Friday, November 19, 2010

Obama's Russia 'reset' in peril in nuclear row



AFP/File – Russian President Dmitry Medvedev(R) and US President Barack Obama sign the new Strategic Arms Reduction …

by Stephen Collinson Stephen Collinson – 38 mins ago

WASHINGTON (AFP) – President Barack Obama will meet his Russian counterpart this weekend with his "reset" of ties with Moscow in peril, as he battles Republicans over a landmark nuclear treaty.

Obama, just back from rough G20 meetings in Asia, was traveling to a delicate NATO summit in Portugal Thursday, leaving domestic foes, emboldened by a mid-term election triumph, apparently smelling blood over his foreign policy.

In just a few days, the mood over the Strategic Arms Reduction Treaty (START), which makes deep cuts in superpower nuclear arsenals, has soured dramatically, prompting a sudden and high-powered White House counter-attack.

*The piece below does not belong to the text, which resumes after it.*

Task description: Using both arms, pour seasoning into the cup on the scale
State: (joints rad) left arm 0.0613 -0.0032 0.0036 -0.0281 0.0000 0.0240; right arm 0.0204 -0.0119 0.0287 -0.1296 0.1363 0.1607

Obama warned on Thursday that comments by a key Republican, Jon Kyl, that the treaty may not be ratified this year in a "lame duck" session of the old Senate, posed a grave risk to US national and nuclear security.

"It is a national security imperative that the United States ratify the new START treaty this year," Obama said, after calling in Republican Cold War negotiators Henry Kissinger, James Baker and other luminaries as back-up.

"This is not about politics, this is about national security," he added.

Kyl's comments appeared to have sparked deep alarm in the administration over national security, possible damage to improved Russia-US relations and fears that Obama's already eroded political capital could be further depleted.

In a hastily-plotted counter-attack, Obama dispatched Secretary of State Hillary Clinton to her old stomping grounds where she is remembered as a persuasive ex-senator who once charmed Republicans.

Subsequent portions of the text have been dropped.